For a decade, I have believed that one part of that foundation should be grounded in RDF [11]. I like the simplicity of the RDF subjectpropertyobject ‘triple’ statement. I like that RDF is an open standard. I like the ability of simple RDF statements to be combined into more complicated and sophisticated vocabularies and languages, and then ontologies. I like RDF’s applicability to any form of information, its expression in multiple serializations, and its ability to represent virtually any form of data in the wild. Though I think I understand the critics who want more expressiveness still, such as in concept models or higher-order logics, I think we are still working out the basics of human concepts and languages in a machine-understandable context. That is why I continue to try to work in the RDF and OWL sandbox, even though I suspect they will eventually be supplanted by more capable constructs.

Yet one of the things I don’t like about RDF is the semantics and terminology of the ‘property’ construct. I think it conflates relationships between things, which help us to organize and understand connections between objects in the world, with how we describe those things.

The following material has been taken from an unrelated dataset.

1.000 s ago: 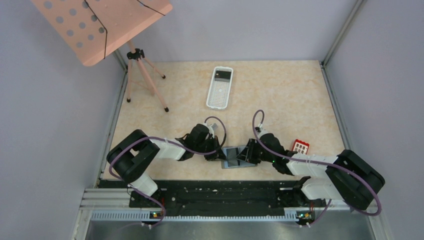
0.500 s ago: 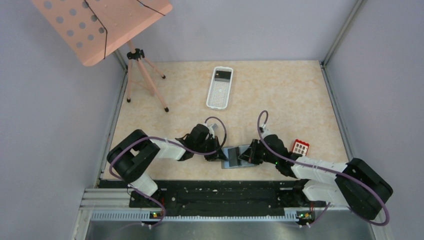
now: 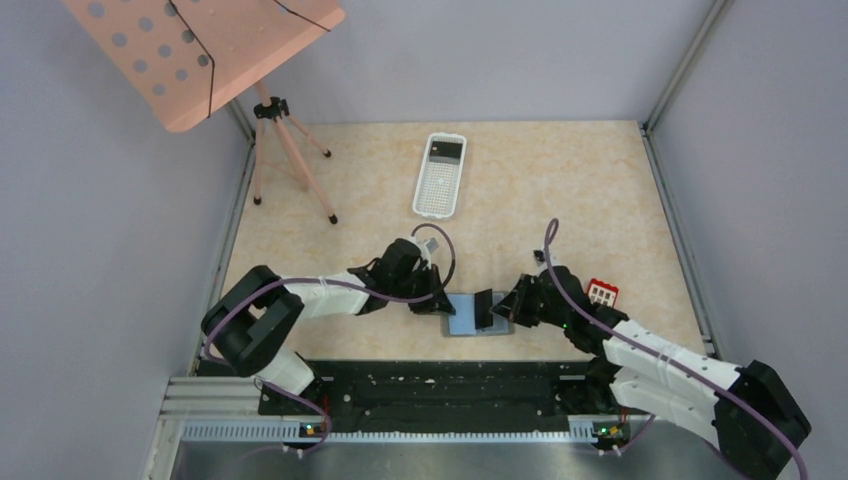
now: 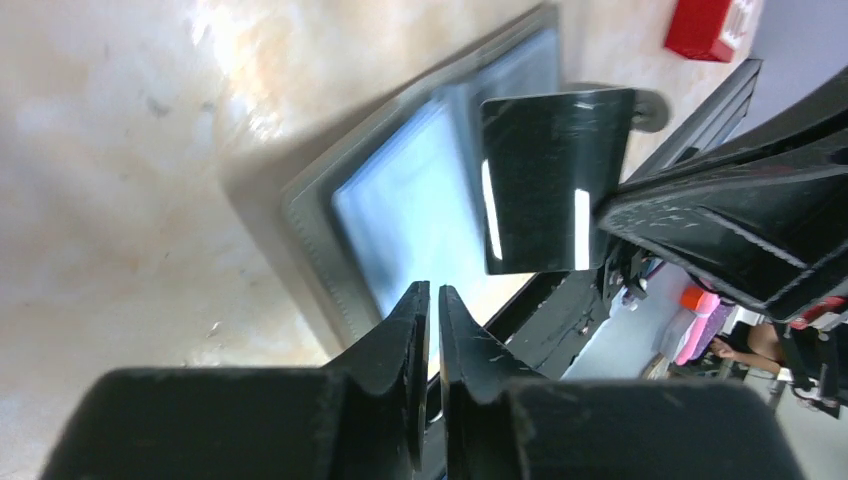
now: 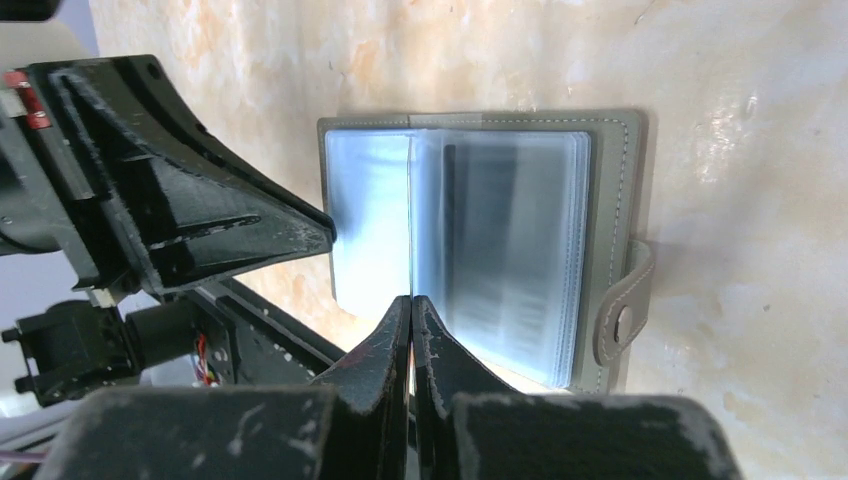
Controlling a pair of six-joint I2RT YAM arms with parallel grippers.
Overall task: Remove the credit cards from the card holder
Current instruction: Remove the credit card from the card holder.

While OWL provides some improvements in that we now can distinguish between data, object and annotation properties [12], those distinctions do not really get at the fundamental conflation of the ‘property’ construct. I further suspect that one of the reasons we have yet to see ABox or instance data-level ontologies to help the data interoperability question — what I first discussed in the introduction to the Attributes Ontology — is this very same conflation.

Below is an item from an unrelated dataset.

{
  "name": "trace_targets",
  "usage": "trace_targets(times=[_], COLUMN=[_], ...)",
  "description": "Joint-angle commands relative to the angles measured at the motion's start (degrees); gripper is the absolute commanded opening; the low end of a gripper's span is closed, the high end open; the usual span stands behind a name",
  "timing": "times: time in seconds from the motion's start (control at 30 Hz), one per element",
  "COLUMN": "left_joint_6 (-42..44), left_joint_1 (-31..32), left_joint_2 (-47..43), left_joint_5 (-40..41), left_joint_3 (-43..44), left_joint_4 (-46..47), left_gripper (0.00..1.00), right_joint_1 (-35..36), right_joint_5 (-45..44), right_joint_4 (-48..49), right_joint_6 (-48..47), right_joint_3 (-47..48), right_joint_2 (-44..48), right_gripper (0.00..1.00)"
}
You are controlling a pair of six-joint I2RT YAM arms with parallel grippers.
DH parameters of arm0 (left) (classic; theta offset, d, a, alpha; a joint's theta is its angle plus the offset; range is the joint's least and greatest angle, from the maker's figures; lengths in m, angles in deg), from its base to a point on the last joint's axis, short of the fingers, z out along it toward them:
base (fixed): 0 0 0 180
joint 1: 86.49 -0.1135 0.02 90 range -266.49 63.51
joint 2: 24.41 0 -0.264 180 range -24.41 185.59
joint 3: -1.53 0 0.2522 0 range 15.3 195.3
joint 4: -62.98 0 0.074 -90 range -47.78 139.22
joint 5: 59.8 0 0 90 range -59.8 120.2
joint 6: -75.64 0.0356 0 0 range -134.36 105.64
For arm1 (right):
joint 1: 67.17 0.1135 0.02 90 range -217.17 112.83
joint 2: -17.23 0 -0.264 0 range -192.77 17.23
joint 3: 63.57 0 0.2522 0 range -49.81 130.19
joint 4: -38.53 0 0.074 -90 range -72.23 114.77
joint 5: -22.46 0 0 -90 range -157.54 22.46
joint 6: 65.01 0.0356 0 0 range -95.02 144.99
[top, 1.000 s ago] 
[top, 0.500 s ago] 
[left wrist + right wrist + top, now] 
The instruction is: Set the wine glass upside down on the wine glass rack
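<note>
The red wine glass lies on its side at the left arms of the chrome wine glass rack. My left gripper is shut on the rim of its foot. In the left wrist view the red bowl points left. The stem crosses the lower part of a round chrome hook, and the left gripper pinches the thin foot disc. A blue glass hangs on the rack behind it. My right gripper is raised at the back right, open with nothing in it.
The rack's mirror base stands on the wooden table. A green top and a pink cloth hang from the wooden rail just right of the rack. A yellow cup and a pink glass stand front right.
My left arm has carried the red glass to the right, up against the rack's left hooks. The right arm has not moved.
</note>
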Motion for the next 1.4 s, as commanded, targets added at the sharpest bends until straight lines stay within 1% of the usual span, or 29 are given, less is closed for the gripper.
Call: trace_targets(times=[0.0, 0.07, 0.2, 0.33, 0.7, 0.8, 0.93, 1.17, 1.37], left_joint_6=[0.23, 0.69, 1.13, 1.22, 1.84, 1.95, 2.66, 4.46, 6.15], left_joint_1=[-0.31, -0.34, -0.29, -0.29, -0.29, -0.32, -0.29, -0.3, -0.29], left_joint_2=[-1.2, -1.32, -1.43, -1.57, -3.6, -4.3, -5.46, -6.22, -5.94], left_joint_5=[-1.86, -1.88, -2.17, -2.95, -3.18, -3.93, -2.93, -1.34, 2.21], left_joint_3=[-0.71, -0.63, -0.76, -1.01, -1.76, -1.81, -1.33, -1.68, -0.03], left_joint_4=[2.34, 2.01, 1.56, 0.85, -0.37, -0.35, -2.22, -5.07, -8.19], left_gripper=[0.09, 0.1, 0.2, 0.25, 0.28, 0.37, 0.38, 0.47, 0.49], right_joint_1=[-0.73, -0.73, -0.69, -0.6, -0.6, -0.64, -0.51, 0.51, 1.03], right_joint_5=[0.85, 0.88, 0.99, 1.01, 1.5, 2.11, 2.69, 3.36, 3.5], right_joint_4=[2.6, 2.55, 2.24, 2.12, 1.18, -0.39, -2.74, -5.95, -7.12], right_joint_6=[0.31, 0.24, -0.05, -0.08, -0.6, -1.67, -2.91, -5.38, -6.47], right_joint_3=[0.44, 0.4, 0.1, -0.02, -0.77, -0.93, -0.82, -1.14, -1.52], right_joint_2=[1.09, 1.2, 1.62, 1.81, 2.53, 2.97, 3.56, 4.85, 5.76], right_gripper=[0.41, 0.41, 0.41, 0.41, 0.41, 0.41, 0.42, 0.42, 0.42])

Fortunately, the extensibility of RDF and OWL via ontologies gives us a method for cleaving this conflation apart.

If we assume we can tease apart the fundamental nature and coverage of ‘properties’, what are the basic conceptual splits that represent this construct? From the aspect of data interoperability, I think we can see three: relations, attributes, and annotations.

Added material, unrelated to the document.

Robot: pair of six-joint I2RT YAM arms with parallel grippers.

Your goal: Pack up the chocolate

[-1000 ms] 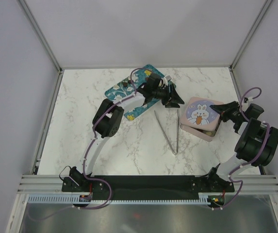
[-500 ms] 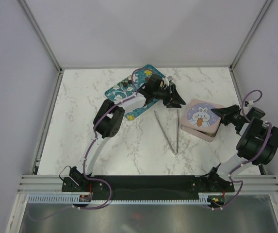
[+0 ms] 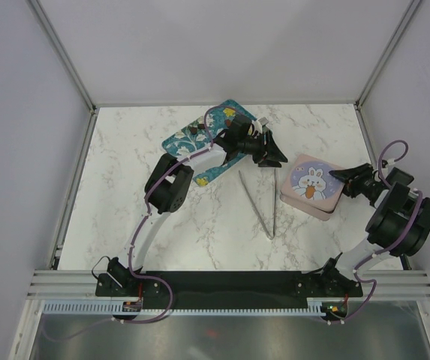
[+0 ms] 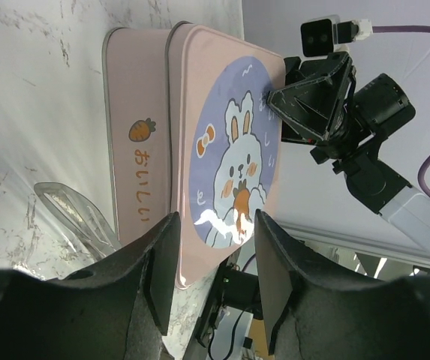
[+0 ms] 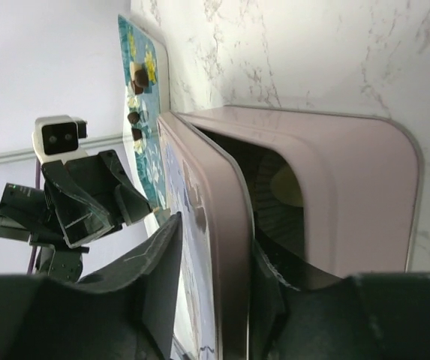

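Your left tool (image 3: 276,159) is half open and empty, near the pink tin (image 3: 312,187); right tool (image 3: 334,178) sits parted around the lid (image 5: 199,247) edge; chocolate (image 3: 191,131) is on the teal tray (image 3: 175,144)

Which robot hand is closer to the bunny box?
Right. The right gripper straddles the lid edge of the bunny box; the left gripper hovers apart, off its other side.

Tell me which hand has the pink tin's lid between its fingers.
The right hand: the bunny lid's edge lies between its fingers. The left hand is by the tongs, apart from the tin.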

The first conceptual split for ‘properties’ is relations. At the most fundamental level, we have things in the world and relationships or connections between those things. When we say things like dogs are a kind of mammal or Lassie is a dog, we are categorizing things by type. When we say that hair or toenails are parts of a mammal we are relating parts of an animal to a whole. When we say that mammals have hair but birds have feathers we are drawing distinctions between the two animal types. These kinds of statements tend to place the objects in our world in relation to one another. By so doing, we provide an organized view of the things in the world and give those very same things context. In all of these cases, our statements specify a relation between things that, combined with other relations, provide a schema or conceptualization of how things in the world relate to one another.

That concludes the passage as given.